Elbette cipsten ve patates kızartmasından kaçınmak da akrilamid ve fazla kalorilerden kaçınmanın bir diğer yolu.

Pişmiş etteki kanser sebeplerini azaltmak söz konusu olduğuunda, HCA düzeylerini şekerli marinatlar yerine sirke bazlı marinatlar kullanarak azaltabilir, içine zerdeçal, sarımsak ve baharatlar ekleyebilirsiniz.

Hareketsiz Yaşam Tarzı

2014 yılında Almanya’daki Regensburg Üniversitesi’nde yapılan ve Journal of National Cancer Institute’ta yayınlanan bir analize göre, TV izleme süresi, hobiler için oturma süresi, mesleki oturma süresi ve toplam oturma süresi ile kanser riski arasında bir bağlantı kurulmuş. En yüksek ve en düşük düzeyde hareketsiz davranışlar karşılaştırıldıkları zaman, daha hareketsiz katılımcıların daha fazla kolon, endometriyal ve akciğer kanseri riskine sahip oldukları görülmüş. Kanser riski oturma zamanındaki her 2 saatlik artışta yükselmiş. Bunun fiziksel aktivite ile alakasının olmadığı görülmüş ve bunun anlamı fiziksel olarak aktif olsanız bile oturarak geçen büyük zaman kötü etkilere sahip oluyor.

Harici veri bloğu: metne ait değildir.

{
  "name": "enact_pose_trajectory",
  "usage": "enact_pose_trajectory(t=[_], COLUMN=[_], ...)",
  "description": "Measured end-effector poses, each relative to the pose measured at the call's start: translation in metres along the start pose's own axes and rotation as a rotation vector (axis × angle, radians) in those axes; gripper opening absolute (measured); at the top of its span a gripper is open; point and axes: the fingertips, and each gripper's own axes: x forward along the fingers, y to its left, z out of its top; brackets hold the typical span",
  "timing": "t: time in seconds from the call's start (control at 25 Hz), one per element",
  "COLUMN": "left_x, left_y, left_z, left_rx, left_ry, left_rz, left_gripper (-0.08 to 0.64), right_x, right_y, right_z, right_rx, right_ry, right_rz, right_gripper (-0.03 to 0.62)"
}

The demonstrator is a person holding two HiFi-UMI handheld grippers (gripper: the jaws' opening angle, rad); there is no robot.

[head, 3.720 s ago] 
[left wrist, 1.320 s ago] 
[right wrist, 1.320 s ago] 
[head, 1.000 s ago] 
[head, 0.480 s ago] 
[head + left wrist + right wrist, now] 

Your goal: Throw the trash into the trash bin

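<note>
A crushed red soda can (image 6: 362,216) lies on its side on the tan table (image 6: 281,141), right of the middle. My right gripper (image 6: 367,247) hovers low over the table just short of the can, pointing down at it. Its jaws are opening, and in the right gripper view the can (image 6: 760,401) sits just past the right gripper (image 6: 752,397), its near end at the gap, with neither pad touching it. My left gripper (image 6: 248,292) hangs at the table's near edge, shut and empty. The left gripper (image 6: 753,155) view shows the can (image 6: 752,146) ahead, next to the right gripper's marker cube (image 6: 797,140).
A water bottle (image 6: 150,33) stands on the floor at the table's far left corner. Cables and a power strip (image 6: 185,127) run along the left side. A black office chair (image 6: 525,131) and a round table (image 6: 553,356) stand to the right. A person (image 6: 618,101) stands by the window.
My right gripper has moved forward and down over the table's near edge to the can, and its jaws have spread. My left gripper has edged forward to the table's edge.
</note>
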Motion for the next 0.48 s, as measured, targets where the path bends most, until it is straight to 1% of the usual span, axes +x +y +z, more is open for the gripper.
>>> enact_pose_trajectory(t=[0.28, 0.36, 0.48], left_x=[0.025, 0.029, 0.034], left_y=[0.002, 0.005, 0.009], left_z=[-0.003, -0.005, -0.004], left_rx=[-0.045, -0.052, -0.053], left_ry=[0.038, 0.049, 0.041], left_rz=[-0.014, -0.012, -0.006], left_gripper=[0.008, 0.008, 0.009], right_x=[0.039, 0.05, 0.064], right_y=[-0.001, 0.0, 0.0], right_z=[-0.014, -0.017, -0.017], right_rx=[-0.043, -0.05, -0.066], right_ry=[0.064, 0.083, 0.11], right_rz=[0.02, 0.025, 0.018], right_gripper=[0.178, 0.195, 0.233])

Amerikan Kanser Topluluğu’na göre, yetişkinler için haftada en az 150 dakika orta düzey aktivite veya 75 dakika ağır aktivite öneriliyor. Bunda asansör yerine merdivenden çıkma veya ev işleri dahil değil. Çocuklar için her gün en az 60 dakika orta- ağır düzeyde aktivite öneriliyor ve haftanın en az 3 günü yoğun bir aktivite yapılması gerekli.

Nasıl kaçınmalı: Saatler boyunca oturmak ofis çalışanları için bazen kaçınılmaz görünebilir ancak hareketsiz yaşam tarzının tuzağına düşmeyin ve ayakta çalışabileceğiniz bir masa edinmeye çalışın veya sandalye yerine egzersiz topuna oturun. Gün içerisinde ayağa kalkmanızı hatırlatacak alarmlar kurun ve arada bir esneyin. Eğer yapabiliyorsanız toplantıları yürüyüş halinde yapın veya telefon görüşmelerinizi ayakta dolaşırken yapın.